I've got a new trick that you can use to track progress in a long-running SAS program, while using SAS Enterprise Guide.
I've previously written about the SYSECHO statement and how you can use it to update the Task Status window with custom messages. SYSECHO is a "global" statement in the SAS language, which works great within the boundaries of a PROC step to annotate your Task Status messages. For certain interactive PROCs (like SQL), you can pepper in SYSECHO statements to give more frequent and detailed updates.
But the DATA step, which is often used for long-running operations, cannot use multiple SYSECHO statements. When SAS compiles the DATA step it processes all global statements up front, so that only one use of the SYSECHO statement takes effect. This means that if you want to use multiple SYSECHO calls to report which observation or values are being processed as the DATA step runs, you can't.
That is, you couldn't, until now. With SAS 9.3 Maintenance 2 you can use a new function, named DOSUBL, to process any SAS statements (including global statements) "just in time" as your DATA step runs. DOSUBL accepts one or more SAS statements and executes them immediately, inline with the currently running DATA step. The statements must represent a "complete" segment of a SAS program: no partial PROCs or partial DATA steps. But it can execute any PROC step (bounded by RUN or QUIT) or a DATA step (bounded by RUN) or -- key for our example -- a SAS global statement.
NOTE: DOSUBL is an experimental function in SAS 9.3, and you really need the M2 revision or later for it to work well. It's on target for a production release with SAS 9.4. It's also the topic of a paper by Rick Langston at SAS Global Forum 2013 (here's a preview from Jason's paper last year).
If you have SAS 9.3M2, try running this from your SAS Enterprise Guide session. Note how I put a condition around the DOSUBL call; I don't want to process the statement for every record, as that might get too chatty in the status window.
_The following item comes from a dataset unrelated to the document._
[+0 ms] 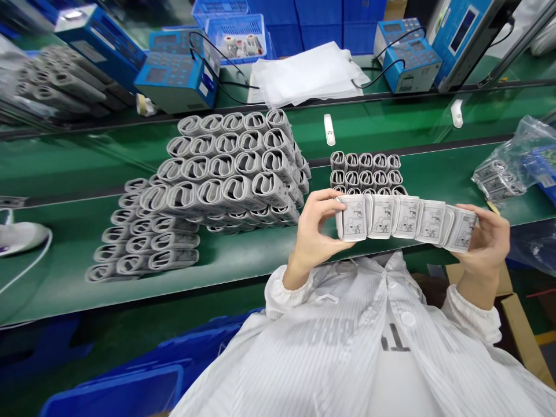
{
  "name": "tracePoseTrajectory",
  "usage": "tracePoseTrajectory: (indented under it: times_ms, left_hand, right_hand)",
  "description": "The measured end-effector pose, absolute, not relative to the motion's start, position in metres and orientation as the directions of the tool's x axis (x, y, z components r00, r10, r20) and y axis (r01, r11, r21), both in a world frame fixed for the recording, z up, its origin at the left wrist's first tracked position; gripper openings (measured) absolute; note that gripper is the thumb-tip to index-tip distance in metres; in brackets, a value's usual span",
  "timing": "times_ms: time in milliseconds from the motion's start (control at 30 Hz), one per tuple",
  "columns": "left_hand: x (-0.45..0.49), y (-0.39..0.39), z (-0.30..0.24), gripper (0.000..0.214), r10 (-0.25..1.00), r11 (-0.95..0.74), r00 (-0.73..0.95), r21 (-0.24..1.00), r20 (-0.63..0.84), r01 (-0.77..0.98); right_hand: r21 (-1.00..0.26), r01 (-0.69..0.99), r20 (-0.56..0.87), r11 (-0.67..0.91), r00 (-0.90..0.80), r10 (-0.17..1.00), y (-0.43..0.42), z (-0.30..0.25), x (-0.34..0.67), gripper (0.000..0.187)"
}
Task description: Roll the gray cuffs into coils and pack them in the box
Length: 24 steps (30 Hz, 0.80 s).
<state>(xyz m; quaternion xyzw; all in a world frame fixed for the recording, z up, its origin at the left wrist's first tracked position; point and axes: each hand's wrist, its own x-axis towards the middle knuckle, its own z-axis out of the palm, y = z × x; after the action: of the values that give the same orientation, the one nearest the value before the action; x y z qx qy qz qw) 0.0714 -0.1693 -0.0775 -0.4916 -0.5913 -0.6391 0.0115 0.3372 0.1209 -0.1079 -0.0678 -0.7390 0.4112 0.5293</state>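
Observation:
Between my two hands hangs a row of several rolled grey blood pressure cuffs (406,217), pressed side by side with printed drawings facing me. My left hand (313,229) grips the left end, thumb below and fingers above. At the right end, my right hand (486,243) is closed on the outermost cuff, and the row sags slightly that way. Just beyond it, a small block of rolled cuffs (365,162) stands on the green bench (243,260), its near side partly hidden. Left of my left hand is a larger stacked pile of rolled cuffs (226,168).
Blue testers (174,72) and white sheets (304,72) occupy the back shelf. A blue basket (237,26) stands behind them. Two small white pieces lie on the green strip, one a white clip (329,130). Bagged cuffs (497,179) rest at right; a white device (21,237) sits far left.

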Motion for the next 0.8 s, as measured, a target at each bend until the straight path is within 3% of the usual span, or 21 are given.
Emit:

Instead, I call it once for every 5 records.
/* Tracking where you are in the DATA step iterations */ data _null_; set sashelp.class; if mod(_n_,5)=0 then rc = dosubl(cats('SYSECHO "OBS N=',_n_,'";')); s = sleep(1); /* contrived delay - 1 second on Windows */ run; |
Here's another example that reports on progress, but instead of triggering the update based on record count, I've triggered it based on the current BY value in process:
proc sort data=sashelp.cars out=sortedcars; by make; run; /* Tracking which "category" value is being processed */ data _null_; set sortedcars; by make; if first.make then do; rc = dosubl(cats('SYSECHO "OBS N=',_n_,' MAKE=',make,'";')); end; run; |
With a little imagination, you can devise some sophisticated SYSECHO statements that report on other aspects of the DATA step processing: the timings, the program data vector, and so on. It might become a useful debugging technique (in lieu of the DATA step debugger, which can't run in a client application like SAS Enterprise Guide which now exists in SAS Enterprise Guide 7.13!).
Other references:
Tracking progress in SAS programs with SAS Enterprise Guide
Executing a PROC from a DATA step
26 Comments
This is great. My first crack at wrapping a data step "progress report" in a macro is below. I would love to see some more experienced coders take a crack. The macro is at the end.
To report back the number of rows processed and time elapsed after every five rows, would use this:
To report back the above stats, plus percent completion and estimated time remaing:
The option above will only work if you set nobs=pants (can change pants to shorts or whatever) for the set statement. The estimates for percent completion and time left will only be accurate if there is no where clause (because you wouldn't be processing all the rows) and sas processes every x rows of data in about the same amount of time. There are likely other limitations.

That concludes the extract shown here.